私がティータの言葉を受けて考え込んでいると、部屋の方からドアの開く音がして、そちらに振り向いた。
そこには、痛々しいまでに泣き腫らした、儚げな遊馬が荒木に支えられて立っていた。
「遊馬…」
「ごめん、心配かけたね。もう……大丈夫だから」
握りしめた絆ストーンから伝わる、痛々しい悲しみと絶望が伝わり、私とティータに遊馬の嘘が伝わってくる。
勿論、これは遊馬が私たちにこれ以上気を使わせまいと言った、優しくて、失意に満ちた嘘だ。
「アスマ、顔色が優れませんわ。もう少し、お休みになっていてくださいな」
ティータは極力心配を顔に出さないように努めているが、如何せん、ストーンの影響で丸分かりだ。

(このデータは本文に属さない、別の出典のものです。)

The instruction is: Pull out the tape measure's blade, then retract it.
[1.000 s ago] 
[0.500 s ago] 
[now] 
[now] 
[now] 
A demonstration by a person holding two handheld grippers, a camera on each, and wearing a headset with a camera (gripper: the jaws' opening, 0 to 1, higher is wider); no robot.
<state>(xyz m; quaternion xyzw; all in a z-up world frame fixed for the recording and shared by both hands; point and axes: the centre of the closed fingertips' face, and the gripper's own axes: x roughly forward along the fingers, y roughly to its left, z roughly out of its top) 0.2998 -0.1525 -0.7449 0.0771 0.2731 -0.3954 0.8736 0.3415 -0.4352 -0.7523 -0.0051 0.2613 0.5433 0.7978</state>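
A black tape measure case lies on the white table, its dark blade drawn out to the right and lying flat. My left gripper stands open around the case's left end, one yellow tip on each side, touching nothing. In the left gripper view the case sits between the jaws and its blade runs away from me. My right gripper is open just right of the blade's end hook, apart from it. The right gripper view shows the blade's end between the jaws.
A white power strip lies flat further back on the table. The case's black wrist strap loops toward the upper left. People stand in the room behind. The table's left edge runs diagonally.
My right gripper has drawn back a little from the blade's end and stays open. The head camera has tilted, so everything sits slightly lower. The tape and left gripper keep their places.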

ティータは、今にも泣きそうになる自らを、必死で律している。
ただ、単純に。
想いを寄せる少年に、仲間に涙を見せないために。
ティータがこんなにも尽くしていると言うのに、私は一体何をしているのだろうか。
ただ、自堕落に束のことを自己完結し、苦しむ遊馬から目を背けているだけではないか。
こんな体たらくで…よく私は遊馬を好きでいられるものだ。
よくも、遊馬と絆を分かち合えているものだ。
私には…過ぎたおもちゃだったのだろうか。
「ティータ、山吹くんのこと、少し見てて」
荒木はそういうと、ティータに遊馬のことを任せて、私のもとへと歩み寄ってくる。
彼女は私の前にたつと、私の頬を一発、強く張った。
ぱちん。と、乾いた音がロビーに木霊した。
「ちょっと面かしなさいよ」
いままでにないほどの怒りが荒木から発せられ、私は思わず身をすくめてしまった。
後輩に、恐怖したのだ。
私は荒木に胸ぐらを捕まれたまま部屋に引っ込むこととなり、私より幾分か背の低い荒木に、想像を越える力で壁に叩きつけられた。